Hell, yeah! I'm just nothing to him.

I swear that my mind can't see things at just at a single perspective for more than one minute. Seriously, one second I think he will return, and then I am laughing my ass off for even having that thought.

It's Saturday night, and I'm a loner in my bedroom. There is a _Grey's Anatomy _marathon on tonight. That will keep me occupied until I succumb into sleep.

_Why don't I hang out with friends?_

Well, my only two friends I have are a cheerleader and her twin brother, who is a football player. So Saturday night has their agenda filled up; Football game and dinner at Ralph's Pizza. Afterwards, Jasper would bring his white trash girlfriend over, and then…You see where I am going, right?

_How is it that my best friend outside of the Cullens is one of the most popular students in our school yet I have no other friends, except for her brother?_

The answer to that question is so simple. No one wants to hang out with "Nerdy Birdie Swan". _Where do they come up with their names these days? Please, I, being the most mind-numbing person in the entire universe, can come up with a better nickname. _

Rosalie and Jasper know the true me, though. The Hales were the third family in the circle of friends that my parents belong to. They threw the going away party for the Cullens when they moved to England because their jobs restricted them from coming to the airport to say goodbye.

Rosalie and Jasper were like my siblings. We have gone through thick and thin together.

The entire football team and cheerleading squad always try to get them to stop spending so much time around me. They're afraid it would do something to Forks High School's reputation if other communities and schools knew that their star athlete and head cheerleader ran around with a dork that hardly ever utters a word and spends her free time reading and watching ancient television shows.

For those two to stick by my side for almost my entire life proves to me that they are true friends. I know that they aren't pretending. If they were, they would act all nice around my parents, but at school they would completely ignore me. It is actually quite opposite with the latter. They are ditching their popular friends, skanky girlfriend, and whoever Rosalie's hook-up partner of the month was, to sit with me at lunch or in class.

Why do I hang around people that don't get into serious relationships or who dates…_Lauren Mallory_? (I'm sorry. I can't say her name without barfing my damn intestines out.)

They are sort of forced to be like that.

Rosalie is actually a good person, but she is just boy-crazy. She doesn't really hook-up with them. She has never even had sex. She knows that being in a different relationship every month is giving her a _bad _reputation, but I think she continues to do it to help her cope with their parents' potential divorce, not just because she is lovesick.

It is the same thing with Jasper. I believe that he is with Lauren to keep his mind and attention off of the divorce bubbling on the horizon. He has never explicitly said why he persists his relationship with Lauren, but I'm about ninety-nine percent that is the reason.

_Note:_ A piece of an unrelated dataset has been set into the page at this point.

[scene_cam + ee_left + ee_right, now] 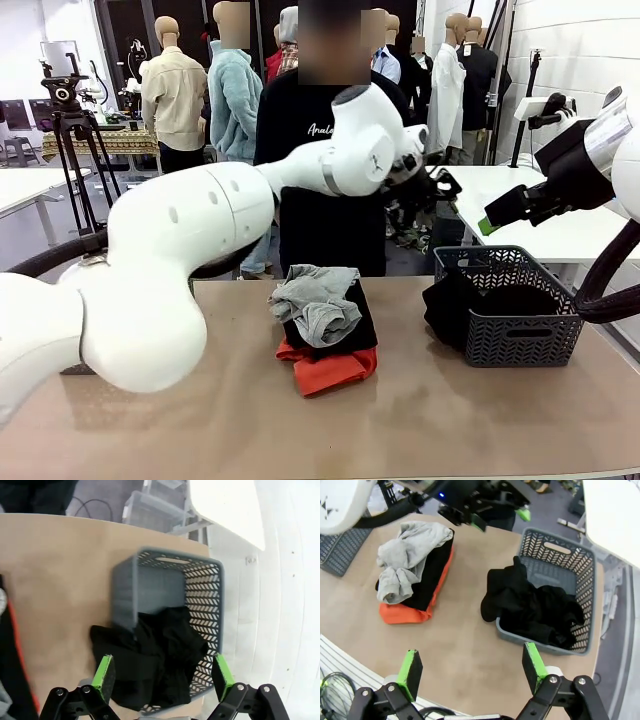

It's just a male thing I presume. It's hard for guys to talk about feelings. Jasper is phenomenal with handling the emotions of others. But talking about his own, well, is like Hell to him.

I continued staring at my ceiling. I moan when I think about what Edward could possibly be doing at this very moment in time. According to Emmett, Edward's older brother, he is currently dating some chick named Nicola.

How it is possible that I am still in contact with Edward's brother, and actually his sister, also, but haven't even said a word to Edward in about ten years, you ask?

My answer to that question is fairly simple. No one knows that I am constantly video chatting Emmett and Alice. We all exchanged numbers before they moved. Edward never called me, but his brother and sister did. As technology changed, so did our ways of communication.

I persistently asked them why Edward never called me. They said that he wasn't exactly himself after the move. They mentioned how he was having trouble with the change. They also notified me that he would soon be trying to get in contact with me…

But that never happened.

I sat in my room for the last ten years staring at my phone and praying that I would receive a call with him on the other end. I just wanted to hear his melodious voice just one last time. I wanted to know that I wasn't an elapsed memory to him. I wanted so much. Too much, to be honest.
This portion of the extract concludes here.